Whenever I book an overseas trip these days there are more services thrown in with the flight. This time they included the plane, the hotel and the taxi, as well as some restaurant and activity discounts that basically mean I’m allowing an airline to plan my entire vacation. Then they sold me a phrasebook, through their partnership with Amazon, and once Amazon saw I was buying a foreign language phrasebook it started to offer me ‘poolside novels’, which I bought, and inflatable lilo’s, which I didn’t. I once met a woman on vacation with whom I had a brief holiday romance. We didn’t stay in touch but I saw her again the following year in a different hotel. We laughed when we eventually realised that we’re subscribed to the same frequent flyer scheme, but it made me realise that, on top of everything else, the airline has some say in who I sleep with.

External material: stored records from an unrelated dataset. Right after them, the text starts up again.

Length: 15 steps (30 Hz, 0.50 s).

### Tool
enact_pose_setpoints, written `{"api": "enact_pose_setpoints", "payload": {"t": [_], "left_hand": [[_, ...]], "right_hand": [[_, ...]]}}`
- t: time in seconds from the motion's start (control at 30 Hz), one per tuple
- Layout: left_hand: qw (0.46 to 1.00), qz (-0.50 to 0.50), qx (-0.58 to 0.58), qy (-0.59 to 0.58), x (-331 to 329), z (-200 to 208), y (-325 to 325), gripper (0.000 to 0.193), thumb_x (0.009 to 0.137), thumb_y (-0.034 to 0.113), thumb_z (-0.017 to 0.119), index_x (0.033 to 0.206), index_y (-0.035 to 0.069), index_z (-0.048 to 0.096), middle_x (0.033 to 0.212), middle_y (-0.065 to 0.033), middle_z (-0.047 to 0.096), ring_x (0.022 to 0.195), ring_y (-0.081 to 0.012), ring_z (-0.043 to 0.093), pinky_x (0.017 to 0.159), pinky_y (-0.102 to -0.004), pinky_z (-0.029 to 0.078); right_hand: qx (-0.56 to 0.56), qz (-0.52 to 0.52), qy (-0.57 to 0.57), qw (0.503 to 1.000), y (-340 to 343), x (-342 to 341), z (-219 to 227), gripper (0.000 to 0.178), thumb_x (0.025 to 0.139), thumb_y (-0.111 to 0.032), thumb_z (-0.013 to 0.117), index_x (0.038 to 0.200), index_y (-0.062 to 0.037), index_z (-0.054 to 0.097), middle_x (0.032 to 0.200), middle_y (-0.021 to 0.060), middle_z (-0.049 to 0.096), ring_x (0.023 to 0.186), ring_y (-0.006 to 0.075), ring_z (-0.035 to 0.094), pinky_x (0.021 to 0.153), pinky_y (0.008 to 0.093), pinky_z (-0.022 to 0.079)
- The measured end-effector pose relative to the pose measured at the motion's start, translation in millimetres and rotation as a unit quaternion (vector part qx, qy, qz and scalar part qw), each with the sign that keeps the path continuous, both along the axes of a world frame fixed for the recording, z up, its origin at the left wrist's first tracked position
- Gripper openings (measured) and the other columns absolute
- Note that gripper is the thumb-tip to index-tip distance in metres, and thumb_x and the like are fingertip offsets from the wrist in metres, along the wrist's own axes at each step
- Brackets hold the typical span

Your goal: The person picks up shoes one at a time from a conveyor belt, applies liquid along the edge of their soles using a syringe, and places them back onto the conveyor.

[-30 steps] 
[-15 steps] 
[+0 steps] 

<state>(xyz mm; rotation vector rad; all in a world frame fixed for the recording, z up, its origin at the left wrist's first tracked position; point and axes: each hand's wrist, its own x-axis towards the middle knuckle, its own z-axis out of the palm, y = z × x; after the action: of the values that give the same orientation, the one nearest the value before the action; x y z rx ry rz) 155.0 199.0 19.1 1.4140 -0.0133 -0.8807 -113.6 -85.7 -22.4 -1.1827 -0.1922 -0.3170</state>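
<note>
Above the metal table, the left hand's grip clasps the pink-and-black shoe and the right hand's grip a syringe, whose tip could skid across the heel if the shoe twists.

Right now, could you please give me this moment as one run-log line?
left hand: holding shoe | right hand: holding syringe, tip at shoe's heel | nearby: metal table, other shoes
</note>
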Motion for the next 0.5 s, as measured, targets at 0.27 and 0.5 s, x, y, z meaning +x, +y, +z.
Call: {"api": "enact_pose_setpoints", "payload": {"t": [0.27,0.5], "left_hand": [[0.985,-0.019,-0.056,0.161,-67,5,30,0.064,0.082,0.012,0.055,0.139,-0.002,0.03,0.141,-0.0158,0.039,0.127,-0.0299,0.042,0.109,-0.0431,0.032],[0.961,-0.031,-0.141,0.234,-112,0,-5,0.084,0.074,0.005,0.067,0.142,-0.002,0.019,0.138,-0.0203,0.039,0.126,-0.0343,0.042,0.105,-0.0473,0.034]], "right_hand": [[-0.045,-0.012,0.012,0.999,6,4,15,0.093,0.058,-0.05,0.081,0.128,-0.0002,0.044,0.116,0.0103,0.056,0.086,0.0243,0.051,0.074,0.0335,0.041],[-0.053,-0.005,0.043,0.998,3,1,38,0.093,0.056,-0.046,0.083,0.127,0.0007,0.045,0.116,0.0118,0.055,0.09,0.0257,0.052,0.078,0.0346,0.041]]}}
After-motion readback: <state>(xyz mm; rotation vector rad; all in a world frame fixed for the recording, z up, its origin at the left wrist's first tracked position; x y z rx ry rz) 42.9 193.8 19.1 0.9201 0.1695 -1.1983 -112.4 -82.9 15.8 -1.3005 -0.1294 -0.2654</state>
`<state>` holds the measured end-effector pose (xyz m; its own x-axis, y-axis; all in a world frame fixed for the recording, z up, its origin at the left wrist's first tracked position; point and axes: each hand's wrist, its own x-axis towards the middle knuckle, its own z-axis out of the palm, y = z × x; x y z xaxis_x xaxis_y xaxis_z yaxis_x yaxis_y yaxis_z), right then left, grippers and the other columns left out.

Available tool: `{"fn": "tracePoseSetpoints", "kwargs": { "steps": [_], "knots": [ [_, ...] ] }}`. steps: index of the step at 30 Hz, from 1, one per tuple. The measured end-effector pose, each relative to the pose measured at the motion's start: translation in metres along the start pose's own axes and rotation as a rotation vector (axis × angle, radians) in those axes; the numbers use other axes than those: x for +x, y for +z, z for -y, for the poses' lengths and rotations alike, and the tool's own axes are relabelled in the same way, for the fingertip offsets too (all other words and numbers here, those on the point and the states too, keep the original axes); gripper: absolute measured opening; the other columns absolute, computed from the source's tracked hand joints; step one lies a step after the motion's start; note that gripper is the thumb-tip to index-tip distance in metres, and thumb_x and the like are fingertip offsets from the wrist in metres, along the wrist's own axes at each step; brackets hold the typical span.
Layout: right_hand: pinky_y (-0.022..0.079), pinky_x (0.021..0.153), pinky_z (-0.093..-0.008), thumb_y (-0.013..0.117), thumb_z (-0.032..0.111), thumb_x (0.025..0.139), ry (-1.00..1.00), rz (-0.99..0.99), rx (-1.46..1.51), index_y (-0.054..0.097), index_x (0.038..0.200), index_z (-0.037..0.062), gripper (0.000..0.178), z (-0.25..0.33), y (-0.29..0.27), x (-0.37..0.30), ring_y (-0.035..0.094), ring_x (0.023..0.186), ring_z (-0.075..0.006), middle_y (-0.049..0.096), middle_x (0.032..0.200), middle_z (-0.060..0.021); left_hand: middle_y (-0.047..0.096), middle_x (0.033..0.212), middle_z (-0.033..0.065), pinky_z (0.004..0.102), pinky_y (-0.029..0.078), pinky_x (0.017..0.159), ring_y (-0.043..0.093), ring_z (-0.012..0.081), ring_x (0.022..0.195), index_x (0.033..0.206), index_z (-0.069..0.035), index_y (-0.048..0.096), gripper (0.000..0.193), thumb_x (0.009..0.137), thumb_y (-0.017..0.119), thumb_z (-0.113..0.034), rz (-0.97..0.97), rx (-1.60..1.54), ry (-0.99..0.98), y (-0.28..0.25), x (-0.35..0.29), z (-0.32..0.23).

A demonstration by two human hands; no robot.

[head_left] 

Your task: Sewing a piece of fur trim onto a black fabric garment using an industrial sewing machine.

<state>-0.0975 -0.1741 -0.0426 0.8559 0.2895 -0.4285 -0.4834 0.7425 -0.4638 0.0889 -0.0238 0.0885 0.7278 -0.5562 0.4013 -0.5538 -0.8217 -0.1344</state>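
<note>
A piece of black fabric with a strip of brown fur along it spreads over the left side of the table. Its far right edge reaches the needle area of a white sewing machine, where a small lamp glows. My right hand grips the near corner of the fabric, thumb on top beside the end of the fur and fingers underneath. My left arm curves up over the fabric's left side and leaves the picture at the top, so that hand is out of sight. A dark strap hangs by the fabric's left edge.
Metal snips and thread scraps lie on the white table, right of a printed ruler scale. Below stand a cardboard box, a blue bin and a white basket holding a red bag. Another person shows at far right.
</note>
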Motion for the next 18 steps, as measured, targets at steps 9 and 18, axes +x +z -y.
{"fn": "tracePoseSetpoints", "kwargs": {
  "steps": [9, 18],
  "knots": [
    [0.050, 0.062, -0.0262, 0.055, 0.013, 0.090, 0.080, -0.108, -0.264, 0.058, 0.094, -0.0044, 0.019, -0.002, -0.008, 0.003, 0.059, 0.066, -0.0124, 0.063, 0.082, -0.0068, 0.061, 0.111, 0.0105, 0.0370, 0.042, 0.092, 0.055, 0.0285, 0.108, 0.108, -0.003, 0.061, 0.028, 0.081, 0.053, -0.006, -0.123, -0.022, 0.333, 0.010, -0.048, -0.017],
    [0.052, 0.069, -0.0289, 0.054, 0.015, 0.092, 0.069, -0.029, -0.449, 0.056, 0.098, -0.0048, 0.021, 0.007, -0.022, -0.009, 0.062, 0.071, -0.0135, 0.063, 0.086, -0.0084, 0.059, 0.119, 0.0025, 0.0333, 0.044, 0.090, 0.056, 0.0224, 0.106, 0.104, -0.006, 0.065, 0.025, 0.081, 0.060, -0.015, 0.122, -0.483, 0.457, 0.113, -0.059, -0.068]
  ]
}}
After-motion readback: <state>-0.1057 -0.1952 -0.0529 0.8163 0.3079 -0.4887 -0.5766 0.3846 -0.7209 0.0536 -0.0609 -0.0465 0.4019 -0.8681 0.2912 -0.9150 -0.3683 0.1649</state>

I scanned the arrival gate for a driver standing about with my name on a card but there was nobody there, and I eventually found him waiting outside, parked illegally and smoking a thin cigar.  He watched blankly as I lumbered my case in the boot of his car.

He already knew my destination so I didn’t need to get out my phrase book, and we drove in silence, him tapping his hands against the wheel in time to the radio, me looking out of the window at the flat, heat-pressed haze beyond. There was a prevailing earthy quality to the colour palette of the scenery which I recognised from television, but fewer crooked old men leading goats than I would have liked.

We pulled up after a half hour of repetitive scenery and I glanced about. There was a grey, low-slung building to our left and nothing else around in any direction.

‘Why are we stopping?’ I asked.

He frowned, shaking his head and pointing to his ear.

‘Right.’ I dug out the hard rectangle from my back pocket and opened at the first page, sweat prickling my scalp. I opened my mouth to bluster through whatever useful phrase I might come across, and stopped. There were no useful phrases in the book. Instead I was looking down at a page that said  Personal Notes: name. address. private phone. carphone. fax number. driving licence. passport. In case of accident please inform_________.

I blinked and, as is often the case, understood my mistake instantly, though I refused to accept it. The front cover of the book said ‘Pocket Diary, 1994’, and I could clearly picture, as though it were a still from a famous movie, the image of my phrase book on the corner of the dresser hundreds of miles away.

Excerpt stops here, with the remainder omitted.